Licenziamento per impossibilità sopravvenuta dovuta ad inidoneità fisica e categorie protette

Con sentenza n. 7524 del 23 marzo 2017, la Corte di Cassazione ha ribadito il consolidato orientamento secondo cui “il licenziamento dell’invalido, assunto in base alla normativa sul collocamento obbligatorio, è legittimo solo in presenza della perdita totale della capacità lavorativa, ovvero di una situazione di pericolo per la salute e l’incolumità degli altri lavoratori o per la sicurezza degli impianti, il cui accertamento compete all’apposita Commissione medica prevista dalla legge n. 104 del 1992, cui spetta, altresì, la verifica circa l’impossibilità di reinserire, anche attuando i possibili adattamenti all’organizzazione del lavoro, il disabile all’interno dell’azienda”.

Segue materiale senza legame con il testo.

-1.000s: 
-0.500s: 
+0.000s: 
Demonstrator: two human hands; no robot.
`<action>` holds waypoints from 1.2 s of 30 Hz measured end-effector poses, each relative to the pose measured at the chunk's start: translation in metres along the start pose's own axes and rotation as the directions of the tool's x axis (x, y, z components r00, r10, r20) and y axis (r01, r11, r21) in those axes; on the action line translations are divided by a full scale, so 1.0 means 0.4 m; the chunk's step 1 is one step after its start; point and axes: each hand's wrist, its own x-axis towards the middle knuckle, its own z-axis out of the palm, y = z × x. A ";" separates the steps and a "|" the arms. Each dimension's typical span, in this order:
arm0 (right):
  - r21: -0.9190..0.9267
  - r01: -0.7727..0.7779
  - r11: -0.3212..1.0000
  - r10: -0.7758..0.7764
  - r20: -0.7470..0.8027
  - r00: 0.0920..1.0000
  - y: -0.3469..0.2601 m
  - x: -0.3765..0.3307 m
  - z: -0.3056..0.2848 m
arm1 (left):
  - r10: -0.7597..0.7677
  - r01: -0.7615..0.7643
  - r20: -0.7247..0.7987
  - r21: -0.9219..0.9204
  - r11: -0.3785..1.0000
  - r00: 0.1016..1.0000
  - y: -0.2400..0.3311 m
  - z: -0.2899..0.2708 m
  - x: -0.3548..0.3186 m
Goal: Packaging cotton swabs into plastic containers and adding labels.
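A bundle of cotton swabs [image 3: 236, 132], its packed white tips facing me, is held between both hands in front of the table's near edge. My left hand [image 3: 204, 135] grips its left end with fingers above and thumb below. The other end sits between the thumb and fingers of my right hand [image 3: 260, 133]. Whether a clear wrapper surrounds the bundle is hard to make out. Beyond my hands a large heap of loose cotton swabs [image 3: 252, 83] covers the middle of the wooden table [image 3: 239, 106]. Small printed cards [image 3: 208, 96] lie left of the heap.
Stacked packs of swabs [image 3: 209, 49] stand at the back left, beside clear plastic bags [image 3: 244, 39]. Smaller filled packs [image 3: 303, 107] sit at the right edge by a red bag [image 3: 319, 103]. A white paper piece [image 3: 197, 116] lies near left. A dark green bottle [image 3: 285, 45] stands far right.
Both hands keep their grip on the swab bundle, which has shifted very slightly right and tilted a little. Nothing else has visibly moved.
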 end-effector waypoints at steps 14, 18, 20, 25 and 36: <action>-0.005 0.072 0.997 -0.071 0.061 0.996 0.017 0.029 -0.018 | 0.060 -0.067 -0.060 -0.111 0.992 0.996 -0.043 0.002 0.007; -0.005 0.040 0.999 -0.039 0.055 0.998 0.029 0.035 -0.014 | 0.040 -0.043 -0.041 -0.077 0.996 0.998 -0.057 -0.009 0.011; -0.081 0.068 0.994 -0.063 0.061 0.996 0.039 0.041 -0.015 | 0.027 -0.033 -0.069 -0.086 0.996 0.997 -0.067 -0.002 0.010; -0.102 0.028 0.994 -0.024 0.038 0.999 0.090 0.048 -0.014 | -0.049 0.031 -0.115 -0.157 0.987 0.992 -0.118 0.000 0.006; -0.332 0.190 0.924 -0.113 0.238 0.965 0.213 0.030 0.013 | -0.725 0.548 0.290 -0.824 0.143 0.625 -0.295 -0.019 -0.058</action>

Nel caso di specie, la Suprema Corte ha confermato l’illegittimità del licenziamento per giustificato motivo oggettivo intimato ad un aiuto meccanico assunto da una ditta di costruzioni a titolo di avviamento privilegiato ex L. n. 68/1999, in quanto non era stato emesso un giudizio di inidoneità totale al lavoro tale da determinare un’impossibilità oggettiva della prestazione lavorativa, e, quindi, a giustificare il recesso stesso né erano ravvisabili situazioni di pericolo o di rischio, né, ancora, era emersa in giudizio l’impossibilità di un utilizzo limitato del lavoratore nella realtà aziendale, quest’ultimo, peraltro, in linea con la ratio della L. 68/1999 che è quella di privilegiare il collocamento degli invalidi nel mondo del lavoro.